その言葉に、頭が冷やされる気がした。流石に怒り過ぎてしまったかもしれない。けれど……。









       許せる筈も無い。








『此の女の名前?ありませんよ。態々付ける必要が分かりませんからね。……何故、と言われましても、呪いの子なんですから。母親を殺すという近親殺しの罪を被った罪竜です。むしろ生かしてやってるのだから感謝して欲しいですね』


下劣な笑みだった。意識も無い状態で、己ではどうする事もできない状態で、母親を殺してしまったのが罪?


その母親は竜にしては体力がなさ過ぎる事など、皆知っていただろ。


『気色悪いなあ、おい!竜がチビでガリガリとかマジで有り得なくね?お前は創造神様に、竜神様に見捨てられたんだよ!なのに何で生に縋り付いてんだよ。生きたいって足掻いてるのか?そんな権利お前にはねえんだよ、カスが!』


カスは何方だ。


何が気色悪いだ。お前達竜が悪魔の事を嫌いだからって、その悪魔達が使う力、悪力を持っているからって何だ。常識など、いつかは崩壊するものだ。お前達の古く腐った常識を若人たちに押し付けるな。

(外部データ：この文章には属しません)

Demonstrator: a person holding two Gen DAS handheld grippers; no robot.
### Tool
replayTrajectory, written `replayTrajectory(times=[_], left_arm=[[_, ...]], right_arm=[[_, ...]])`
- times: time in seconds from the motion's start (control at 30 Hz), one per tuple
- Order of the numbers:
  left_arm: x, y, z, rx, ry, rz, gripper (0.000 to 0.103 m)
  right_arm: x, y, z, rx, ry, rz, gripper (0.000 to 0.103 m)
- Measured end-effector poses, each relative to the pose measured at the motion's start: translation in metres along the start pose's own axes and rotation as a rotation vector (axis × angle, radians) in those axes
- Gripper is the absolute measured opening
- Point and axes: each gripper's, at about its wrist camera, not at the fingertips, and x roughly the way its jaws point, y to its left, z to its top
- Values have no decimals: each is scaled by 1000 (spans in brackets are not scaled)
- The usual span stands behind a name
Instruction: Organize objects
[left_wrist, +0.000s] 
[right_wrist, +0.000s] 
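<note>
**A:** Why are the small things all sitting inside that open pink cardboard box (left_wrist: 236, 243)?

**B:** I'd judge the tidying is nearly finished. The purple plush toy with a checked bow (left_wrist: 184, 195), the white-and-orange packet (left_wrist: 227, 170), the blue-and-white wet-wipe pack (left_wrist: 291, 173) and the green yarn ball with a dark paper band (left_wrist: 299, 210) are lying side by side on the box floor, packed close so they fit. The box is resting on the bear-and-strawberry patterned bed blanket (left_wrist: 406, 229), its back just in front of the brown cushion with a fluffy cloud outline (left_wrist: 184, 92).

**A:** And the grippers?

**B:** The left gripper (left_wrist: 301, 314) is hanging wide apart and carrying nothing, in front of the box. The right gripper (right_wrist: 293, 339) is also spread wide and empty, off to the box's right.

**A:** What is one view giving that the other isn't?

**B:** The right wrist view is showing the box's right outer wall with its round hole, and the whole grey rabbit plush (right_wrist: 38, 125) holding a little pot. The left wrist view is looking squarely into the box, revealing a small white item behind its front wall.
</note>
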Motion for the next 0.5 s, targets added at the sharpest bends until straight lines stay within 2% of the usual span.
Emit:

そして容姿に関しては碌に飯を与えなかったせいだろう。そんなお前達が、あの子の容姿を語るでは無い。


『生きている価値が無いと思いません?彼奴。俺たちがお前は罪竜だと言っても死のうとしない。

それどころか醜く生きようとする。本当に無様っすよ』


それはお前が決める事では無い。生きている価値が無い、それを決めるのはこの世界の創造神である僕の役目だ。お前が身勝手に決めて良い事では、判断して良い事では無い。


怒りは少しあるが、治った。ならば次僕がやる事は一つ。